Why We Love Our “STUFF” And The Stories It Tells (ENCORE) with Lisa Tracy

It is hard to let go of things – so much so that in the U.S. we spend more than twenty billion dollars a year on self-storage units. Besides dealing with our own stuff, many of us are finding we are also dealing with our parents’ and grandparents’ stuff as they pass on. So many of these objects remind us of stories: stories of our childhood, and stories of the history of our families. No wonder it is hard to let them go. In telling her own story of letting go of several households of furnishings, Lisa Tracy is enormously helpful to us as we grapple with the “stuff” of our lives. She understands the stories inside the “stuff”. She says, “I think that it takes enormous emotional and mental energy to deal with our things.

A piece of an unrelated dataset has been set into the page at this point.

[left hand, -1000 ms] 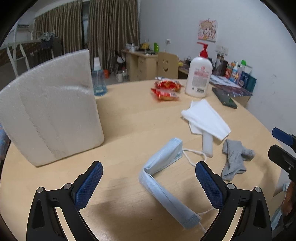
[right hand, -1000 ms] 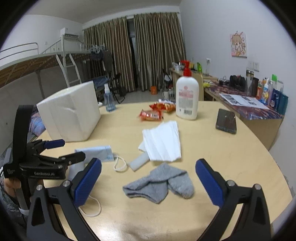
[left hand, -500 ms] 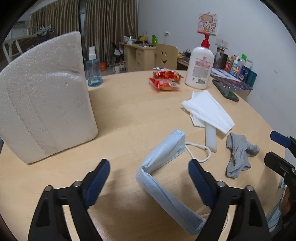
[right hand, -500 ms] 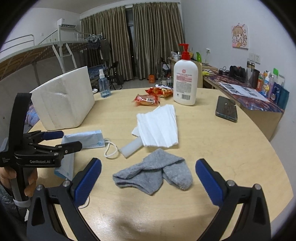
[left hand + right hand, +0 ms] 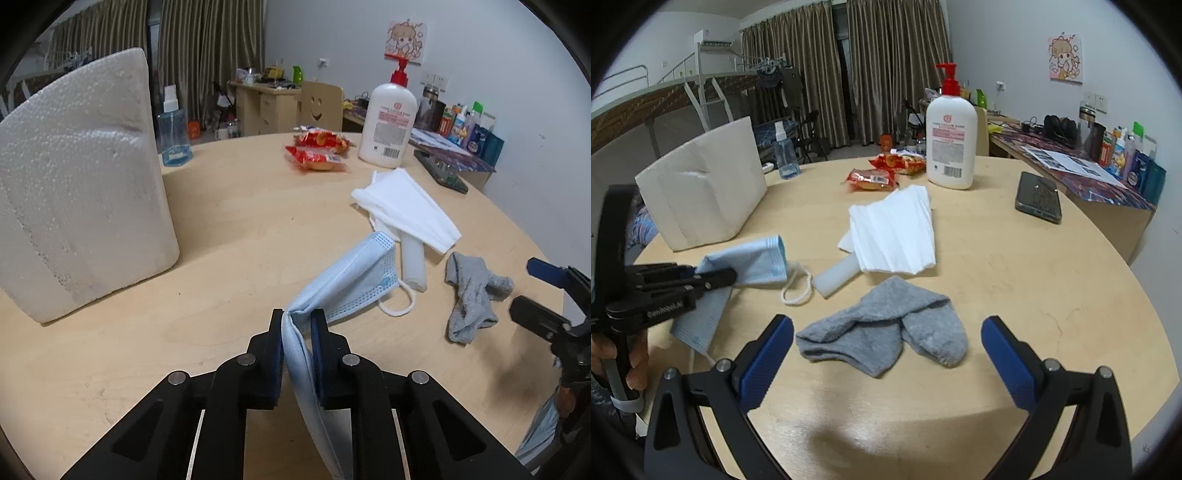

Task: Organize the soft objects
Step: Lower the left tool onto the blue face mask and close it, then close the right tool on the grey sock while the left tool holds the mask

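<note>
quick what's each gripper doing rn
left gripper: shut on the blue face mask.
right gripper: open, holding nothing, grey sock lying between its fingers.

A lived-in bedroom or dorm-style room at home, set around a round wooden surface (image 5: 1015,280). Behind it hang long brown curtains (image 5: 886,70); to its left rises a loft bed (image 5: 665,99) with a ladder and clothes hanging. A cartoon poster (image 5: 1065,59) is stuck on the wall beyond it, above a cluttered side desk (image 5: 1108,188) of bottles and papers.
</note>
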The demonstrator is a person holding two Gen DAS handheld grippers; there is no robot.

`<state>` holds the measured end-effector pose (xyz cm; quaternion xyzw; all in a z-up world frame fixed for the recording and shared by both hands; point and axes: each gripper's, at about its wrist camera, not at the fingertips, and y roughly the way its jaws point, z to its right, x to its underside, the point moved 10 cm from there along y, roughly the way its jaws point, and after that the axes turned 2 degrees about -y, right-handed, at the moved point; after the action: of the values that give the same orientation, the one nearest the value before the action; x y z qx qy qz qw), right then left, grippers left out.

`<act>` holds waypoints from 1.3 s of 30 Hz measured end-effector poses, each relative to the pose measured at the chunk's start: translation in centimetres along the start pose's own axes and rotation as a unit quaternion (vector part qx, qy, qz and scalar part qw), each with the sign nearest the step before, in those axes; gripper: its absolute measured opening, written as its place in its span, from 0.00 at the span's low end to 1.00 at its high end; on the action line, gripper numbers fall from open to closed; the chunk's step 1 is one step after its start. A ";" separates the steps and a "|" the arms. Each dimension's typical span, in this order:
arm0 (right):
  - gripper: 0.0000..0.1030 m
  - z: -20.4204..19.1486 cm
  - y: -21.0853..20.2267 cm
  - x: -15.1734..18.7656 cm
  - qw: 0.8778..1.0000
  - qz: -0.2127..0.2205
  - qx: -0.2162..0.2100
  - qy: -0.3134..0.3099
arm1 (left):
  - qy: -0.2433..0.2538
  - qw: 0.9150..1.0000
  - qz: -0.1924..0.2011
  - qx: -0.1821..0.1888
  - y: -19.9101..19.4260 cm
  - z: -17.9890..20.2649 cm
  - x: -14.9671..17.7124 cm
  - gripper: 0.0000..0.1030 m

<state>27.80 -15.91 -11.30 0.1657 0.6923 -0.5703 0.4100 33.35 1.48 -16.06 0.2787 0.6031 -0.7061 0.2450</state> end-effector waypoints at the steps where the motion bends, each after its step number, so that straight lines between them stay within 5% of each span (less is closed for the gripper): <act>1: 1.00 0.0 0.1 0.0 1.000 -0.004 0.002 -0.003 | 0.002 1.000 0.002 0.002 -0.1 0.1 0.0 0.14; 10: 0.99 -0.8 1.5 -0.5 0.999 -0.026 0.003 -0.020 | -0.001 1.000 0.007 0.015 -0.4 0.4 -0.1 0.14; 24: 0.82 -0.5 4.1 1.4 0.997 -0.077 0.011 -0.019 | -0.010 1.000 0.012 0.017 -0.6 0.0 -0.1 0.14; 39: 0.81 -0.6 4.4 1.6 0.997 -0.081 0.007 -0.014 | -0.013 1.000 0.018 0.016 -1.0 -0.1 -0.2 0.14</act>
<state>29.73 -14.43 -15.38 0.1043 0.6934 -0.6089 0.3709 32.88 1.71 -15.22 0.2840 0.5833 -0.7150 0.2608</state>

Why? Because we put ourselves, we put our lives, we put our stories, and in a sense we put our family into the objects.” (hosted by Justine Willis Toms)

Bio

Lisa Tracy is a journalist and the former Home & Design editor of The Philadelphia Inquirer. She now lives in Lexington, Virginia, where she teaches creative nonfiction.

She is the author of:

If you’d like to learn more about the work of Lisa Tracy go to www.objectsofouraffection.com.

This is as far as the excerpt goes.